How is it different from other Starbucks?
"Starbucks" may be in the title, but it's nothing like your neighborhood 'bucks. No Peppermint Mochas or Pumpkin Spice Lattes here. The Chicago Starbucks Roastery has a menu of specialty drinks including brewed coffee, espresso drinks, and even cocktails. The brewed coffee is from the Starbucks Reserve line. The espresso drinks are limited, similar to what you would see at a small coffee shop. They have some normal drinks on the menu, like a Latte and a Cappuccino. But they also serve a Dark Chocolate Mocha and a Hazelnut Bianco Latte.
In terms of alcoholic beverages, they serve red, white, sparkling, and rosé by the glass and by the bottle. There are beer and cider options on the menu, as well as a few selective cocktails. They also serve a large variety of cocktails at the Arriviamo Cocktail Bar on the fourth floor, including barrel-aged coffee beverages and signature and classic cocktails. This cocktail bar is similar to the one found at the Starbucks Reserve in New York City.
Every worker has on some kind of trendy hat, instead of the traditional Starbucks ball cap or visor. This is to follow a health code in Chicago that says heads must be covered when working as a "food employee." Everyone's hats and outfits are different, each to fit their individual personalities. Wearing light canvas Reserve aprons instead of the classic green or black aprons, these Starbucks Roastery employees look more like the baristas at the local coffee shops sprinkled all around Chicago. For such a large corporation, and especially for being the largest Starbucks in the world, this flagship store surprisingly felt cozy and down-to-earth.
What's the food like?
Just like an authentic Italian bakery or café, the food sits out on glass cases for customers to peruse. All of the food looks incredibly fresh and colorful, making it incredibly hard to decide what to even eat. While it took me a while to decide, I ended up tasting a Panino Caprese (buffalo mozzarella with tomatoes, arugula, on fresh-baked focaccia bread), Cornetto al Lampano (raspberry croissant), and a Brioche a la Crema, and then washed it all down with a Dark Chocolate Mocha.
I admit, I've always found the croissants at Starbucks to be decent—especially for a chain. But the croissants at the Chicago roasters turn it up a notch. They are buttery and pull-apart like a flaky croissant you would enjoy in Paris. With a dollop of raspberry and sprinkled powdered sugar, this pastry just melts in your mouth. It's the perfect pastry to go with your mocha.

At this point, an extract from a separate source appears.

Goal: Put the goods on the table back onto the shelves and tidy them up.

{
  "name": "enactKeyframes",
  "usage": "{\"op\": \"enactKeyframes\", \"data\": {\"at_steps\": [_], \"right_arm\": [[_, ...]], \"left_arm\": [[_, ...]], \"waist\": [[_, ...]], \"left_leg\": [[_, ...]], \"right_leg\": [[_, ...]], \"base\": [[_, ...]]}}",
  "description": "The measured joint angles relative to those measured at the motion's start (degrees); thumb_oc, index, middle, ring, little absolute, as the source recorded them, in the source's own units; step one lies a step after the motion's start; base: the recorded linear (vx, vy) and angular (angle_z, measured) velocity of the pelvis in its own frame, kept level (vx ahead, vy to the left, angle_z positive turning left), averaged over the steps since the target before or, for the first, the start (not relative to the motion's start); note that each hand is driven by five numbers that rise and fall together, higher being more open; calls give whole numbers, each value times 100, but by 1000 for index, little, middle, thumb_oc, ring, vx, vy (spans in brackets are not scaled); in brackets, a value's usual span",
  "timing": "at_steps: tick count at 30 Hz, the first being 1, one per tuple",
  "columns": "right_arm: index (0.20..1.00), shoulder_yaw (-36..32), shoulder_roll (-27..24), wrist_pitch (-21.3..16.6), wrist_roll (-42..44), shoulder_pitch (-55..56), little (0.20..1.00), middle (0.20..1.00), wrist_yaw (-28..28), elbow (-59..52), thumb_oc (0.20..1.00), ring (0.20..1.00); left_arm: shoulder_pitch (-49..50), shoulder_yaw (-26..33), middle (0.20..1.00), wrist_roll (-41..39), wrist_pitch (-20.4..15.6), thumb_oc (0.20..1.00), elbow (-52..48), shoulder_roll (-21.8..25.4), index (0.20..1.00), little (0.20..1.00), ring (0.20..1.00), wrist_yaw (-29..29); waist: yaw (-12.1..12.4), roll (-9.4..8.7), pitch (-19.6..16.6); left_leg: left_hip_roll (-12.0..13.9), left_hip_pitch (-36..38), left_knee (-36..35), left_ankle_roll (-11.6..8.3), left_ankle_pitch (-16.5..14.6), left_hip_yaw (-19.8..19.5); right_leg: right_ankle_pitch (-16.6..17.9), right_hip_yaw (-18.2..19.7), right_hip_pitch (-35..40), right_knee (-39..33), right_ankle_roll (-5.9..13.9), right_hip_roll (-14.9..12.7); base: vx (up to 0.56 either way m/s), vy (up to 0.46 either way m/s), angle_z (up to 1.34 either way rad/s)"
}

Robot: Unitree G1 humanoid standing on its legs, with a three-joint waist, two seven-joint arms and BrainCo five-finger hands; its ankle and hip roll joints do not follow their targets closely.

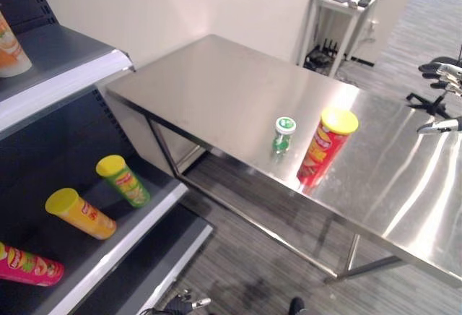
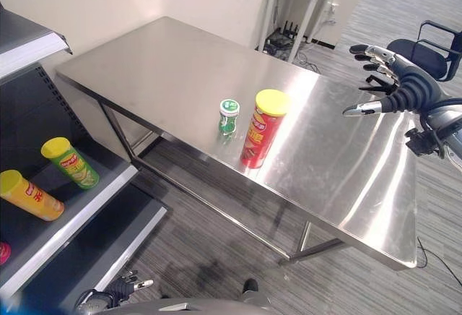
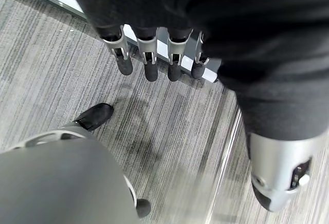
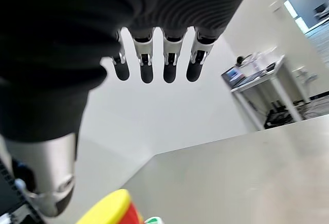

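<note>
A red chip can with a yellow lid (image 1: 326, 147) stands upright near the front edge of the steel table (image 1: 216, 84). A small green bottle with a green and white cap (image 1: 283, 134) stands just left of the can. My right hand (image 2: 408, 89) hovers open above the table's right side, well to the right of the can, with its fingers spread. In the right wrist view the can's yellow lid (image 4: 109, 209) shows below the straight fingers (image 4: 154, 62). My left hand (image 2: 124, 286) hangs low over the floor, open and holding nothing.
At the left, the dark shelf unit (image 1: 108, 250) holds a green can (image 1: 124, 180), a yellow can (image 1: 79, 212) and a pink can (image 1: 25, 264), all lying down. An orange item (image 1: 9, 48) sits on the shelf above. A white side table (image 1: 336, 1) and an office chair (image 2: 426, 48) stand behind.
</note>
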Motion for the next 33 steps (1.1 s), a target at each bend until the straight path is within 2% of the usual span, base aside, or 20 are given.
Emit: {"op": "enactKeyframes", "data": {"at_steps": [6, 10, 15, 30, 33], "right_arm": [[1000, 883, -4, 2, -48, -664, 1000, 1000, 48, -5, 1000, 1000], [1000, 1244, -6, 4, -54, -883, 1000, 1000, 130, 20, 1000, 1000], [1000, 1383, -27, 8, -54, -866, 1000, 1000, 275, -22, 1000, 1000], [1000, 1386, -27, 34, -67, -709, 1000, 1000, 547, -326, 1000, 1000], [1000, 1393, -27, 35, -288, -708, 1000, 1000, 545, -320, 1000, 1000]], "left_arm": [[-24, 59, 1000, 2, -14, 1000, -4, 12, 1000, 1000, 1000, 7], [5, 70, 1000, 0, -65, 1000, 15, 12, 1000, 1000, 1000, 9], [65, 129, 1000, 1, -68, 1000, 26, 11, 1000, 1000, 1000, 6], [93, 222, 1000, 2, -94, 1000, 112, 11, 1000, 1000, 1000, 3], [90, 222, 1000, 1, -95, 1000, 104, 11, 1000, 1000, 1000, 3]], "waist": [[127, -16, -1], [171, -26, 4], [164, -56, 21], [162, -24, 143], [162, -9, 161]], "left_leg": [[74, -58, 0, -40, 32, -59], [92, -79, 0, -52, 40, -139], [89, -95, 1, -56, 42, -236], [89, -105, 2, -60, 39, -267], [87, -103, 6, -60, 39, -266]], "right_leg": [[-25, -72, 9, 0, -40, 71], [-62, -150, 42, 0, -66, 87], [-92, -266, 99, -1, -54, 82], [-108, -289, 104, 0, -56, 83], [-108, -290, 104, 0, -56, 83]], "base": [[0, -28, 6], [6, -21, 9], [7, -15, 12], [1, -1, 0], [0, 0, 0]]}}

But while the croissants are divine, and their Brioche a la Crema are a delicious (and apparently popular) treat, I would consider the main event to be the focaccia bread. The bread was crunchy and salty, yet still spongy like true focaccia should be. While I wanted to devour it, I decided to take my time enjoying my sandwich and coffee as I took in the scene—sitting at a table watching residents and visitors of Chicago get giddy over the food, the shops, and, most importantly, the coffee.
Is it worth a trip?
Besides the long lines and the initial buzz for the world's largest Starbucks opening, I'm excited for this trendy spot in Chicago. I worked on the Magnificent Mile in Chicago for almost 2 years, and I'm a little jealous that I won't have this Starbucks Reserve for a lunch spot, especially since I'll be missing those heavenly focaccia paninis.
So should you stop by? Absolutely. Add it to your Chicago bucket list, and make sure to order a Dark Chocolate Mocha in my honor.